Task objective:
The exercise asks for every line of the data to be reproduced exactly.

** Stored data follows **

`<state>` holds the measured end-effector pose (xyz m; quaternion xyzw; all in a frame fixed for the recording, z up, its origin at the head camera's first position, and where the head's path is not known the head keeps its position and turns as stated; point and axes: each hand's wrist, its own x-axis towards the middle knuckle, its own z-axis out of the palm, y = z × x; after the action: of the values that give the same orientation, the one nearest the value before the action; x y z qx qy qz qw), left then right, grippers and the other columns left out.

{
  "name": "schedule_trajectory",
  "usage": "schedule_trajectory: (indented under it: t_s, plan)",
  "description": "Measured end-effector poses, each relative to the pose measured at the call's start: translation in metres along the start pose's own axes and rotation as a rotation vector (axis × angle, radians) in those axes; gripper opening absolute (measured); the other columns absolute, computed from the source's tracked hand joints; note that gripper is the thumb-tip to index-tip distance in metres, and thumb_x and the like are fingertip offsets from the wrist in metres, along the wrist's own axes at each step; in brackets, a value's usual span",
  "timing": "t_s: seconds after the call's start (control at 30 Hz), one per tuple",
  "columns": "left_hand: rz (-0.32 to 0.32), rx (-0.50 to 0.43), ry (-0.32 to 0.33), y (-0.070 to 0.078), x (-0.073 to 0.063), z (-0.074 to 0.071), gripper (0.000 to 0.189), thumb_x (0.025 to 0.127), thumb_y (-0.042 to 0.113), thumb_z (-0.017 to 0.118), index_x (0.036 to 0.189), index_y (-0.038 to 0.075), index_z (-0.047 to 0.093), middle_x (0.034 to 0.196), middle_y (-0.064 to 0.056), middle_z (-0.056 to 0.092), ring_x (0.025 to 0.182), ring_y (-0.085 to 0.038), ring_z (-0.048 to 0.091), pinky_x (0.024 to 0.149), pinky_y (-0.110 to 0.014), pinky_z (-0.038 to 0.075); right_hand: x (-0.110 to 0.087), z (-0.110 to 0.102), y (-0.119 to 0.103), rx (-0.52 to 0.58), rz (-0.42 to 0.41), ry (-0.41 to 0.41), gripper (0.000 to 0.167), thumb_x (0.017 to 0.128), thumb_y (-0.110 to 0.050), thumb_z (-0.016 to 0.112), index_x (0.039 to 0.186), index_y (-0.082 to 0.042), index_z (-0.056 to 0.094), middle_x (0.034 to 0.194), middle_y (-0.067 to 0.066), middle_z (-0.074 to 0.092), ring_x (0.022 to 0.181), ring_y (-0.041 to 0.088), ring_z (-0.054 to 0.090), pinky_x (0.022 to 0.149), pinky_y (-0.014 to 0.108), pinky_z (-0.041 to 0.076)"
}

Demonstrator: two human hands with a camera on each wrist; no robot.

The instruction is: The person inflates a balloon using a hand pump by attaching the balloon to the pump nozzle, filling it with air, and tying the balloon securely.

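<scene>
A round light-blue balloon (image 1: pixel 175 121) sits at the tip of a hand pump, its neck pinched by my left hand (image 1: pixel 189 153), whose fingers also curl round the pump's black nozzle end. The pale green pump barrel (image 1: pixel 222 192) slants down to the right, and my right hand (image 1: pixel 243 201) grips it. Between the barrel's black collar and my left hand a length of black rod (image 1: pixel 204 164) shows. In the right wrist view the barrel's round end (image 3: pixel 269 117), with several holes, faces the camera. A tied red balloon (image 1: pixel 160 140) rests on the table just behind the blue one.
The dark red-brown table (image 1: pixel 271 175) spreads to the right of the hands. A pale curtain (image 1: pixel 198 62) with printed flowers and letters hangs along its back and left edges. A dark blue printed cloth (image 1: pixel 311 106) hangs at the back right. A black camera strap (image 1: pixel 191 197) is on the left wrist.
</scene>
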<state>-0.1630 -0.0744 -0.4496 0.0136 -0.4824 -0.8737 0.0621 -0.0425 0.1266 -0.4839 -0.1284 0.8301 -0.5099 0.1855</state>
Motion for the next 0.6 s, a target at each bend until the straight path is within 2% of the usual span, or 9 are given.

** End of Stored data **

Task answer:
`<state>` holds the measured end-effector pose (xyz m; quaternion xyzw; all in a frame fixed for the recording, z up, its origin at the head camera's first position, and where the head's path is not known the head keeps its position and turns as stated; point and axes: each hand's wrist, its own x-axis towards the middle knuckle, its own z-axis out of the palm, y = z × x; after the action: of the values that give the same orientation, the one nearest the value before the action; x y z qx qy qz qw), left then right, grippers and the other columns left out.

{
  "name": "schedule_trajectory",
  "usage": "schedule_trajectory: (indented under it: t_s, plan)",
  "description": "Measured end-effector poses, each relative to the pose measured at the call's start: translation in metres along the start pose's own axes and rotation as a rotation vector (axis × angle, radians) in those axes; gripper opening absolute (measured); the other columns absolute, computed from the source's tracked hand joints; note that gripper is the thumb-tip to index-tip distance in metres, and thumb_x and the like are fingertip offsets from the wrist in metres, along the wrist's own axes at each step; in brackets, a value's usual span",
  "timing": "t_s: seconds after the call's start (control at 30 Hz), one per tuple",
  "columns": "left_hand: rz (-0.32 to 0.32), rx (-0.50 to 0.43), ry (-0.32 to 0.33), y (-0.070 to 0.078), x (-0.073 to 0.063), z (-0.074 to 0.071), gripper (0.000 to 0.189), thumb_x (0.025 to 0.127), thumb_y (-0.042 to 0.113), thumb_z (-0.017 to 0.118), index_x (0.036 to 0.189), index_y (-0.038 to 0.075), index_z (-0.047 to 0.093), middle_x (0.034 to 0.196), middle_y (-0.064 to 0.056), middle_z (-0.056 to 0.092), ring_x (0.025 to 0.182), ring_y (-0.085 to 0.038), ring_z (-0.048 to 0.091), pinky_x (0.024 to 0.149), pinky_y (-0.110 to 0.014), pinky_z (-0.038 to 0.075); right_hand: x (-0.110 to 0.087), z (-0.110 to 0.102), y (-0.119 to 0.103), rx (-0.52 to 0.58), rz (-0.42 to 0.41), ry (-0.41 to 0.41), gripper (0.000 to 0.167), thumb_x (0.017 to 0.128), thumb_y (-0.110 to 0.050), thumb_z (-0.016 to 0.112), index_x (0.039 to 0.186), index_y (-0.082 to 0.042), index_z (-0.056 to 0.094), middle_x (0.034 to 0.194), middle_y (-0.067 to 0.066), middle_z (-0.074 to 0.092), ring_x (0.022 to 0.181), ring_y (-0.041 to 0.088), ring_z (-0.054 to 0.090), pinky_x (0.022 to 0.149), pinky_y (-0.014 to 0.108), pinky_z (-0.041 to 0.076)"
}

Demonstrator: two human hands with a camera on each wrist; no robot.

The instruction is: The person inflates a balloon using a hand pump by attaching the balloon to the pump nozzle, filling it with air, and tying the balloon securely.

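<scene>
A round light-blue balloon (image 1: pixel 175 121) sits at the tip of a hand pump, its neck pinched by my left hand (image 1: pixel 189 153), whose fingers also curl round the pump's black nozzle end. The pale green pump barrel (image 1: pixel 222 192) slants down to the right, and my right hand (image 1: pixel 243 201) grips it. Between the barrel's black collar and my left hand a length of black rod (image 1: pixel 204 164) shows. In the right wrist view the barrel's round end (image 3: pixel 269 117), with several holes, faces the camera. A tied red balloon (image 1: pixel 160 140) rests on the table just behind the blue one.
The dark red-brown table (image 1: pixel 271 175) spreads to the right of the hands. A pale curtain (image 1: pixel 198 62) with printed flowers and letters hangs along its back and left edges. A dark blue printed cloth (image 1: pixel 311 106) hangs at the back right. A black camera strap (image 1: pixel 191 197) is on the left wrist.
</scene>
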<state>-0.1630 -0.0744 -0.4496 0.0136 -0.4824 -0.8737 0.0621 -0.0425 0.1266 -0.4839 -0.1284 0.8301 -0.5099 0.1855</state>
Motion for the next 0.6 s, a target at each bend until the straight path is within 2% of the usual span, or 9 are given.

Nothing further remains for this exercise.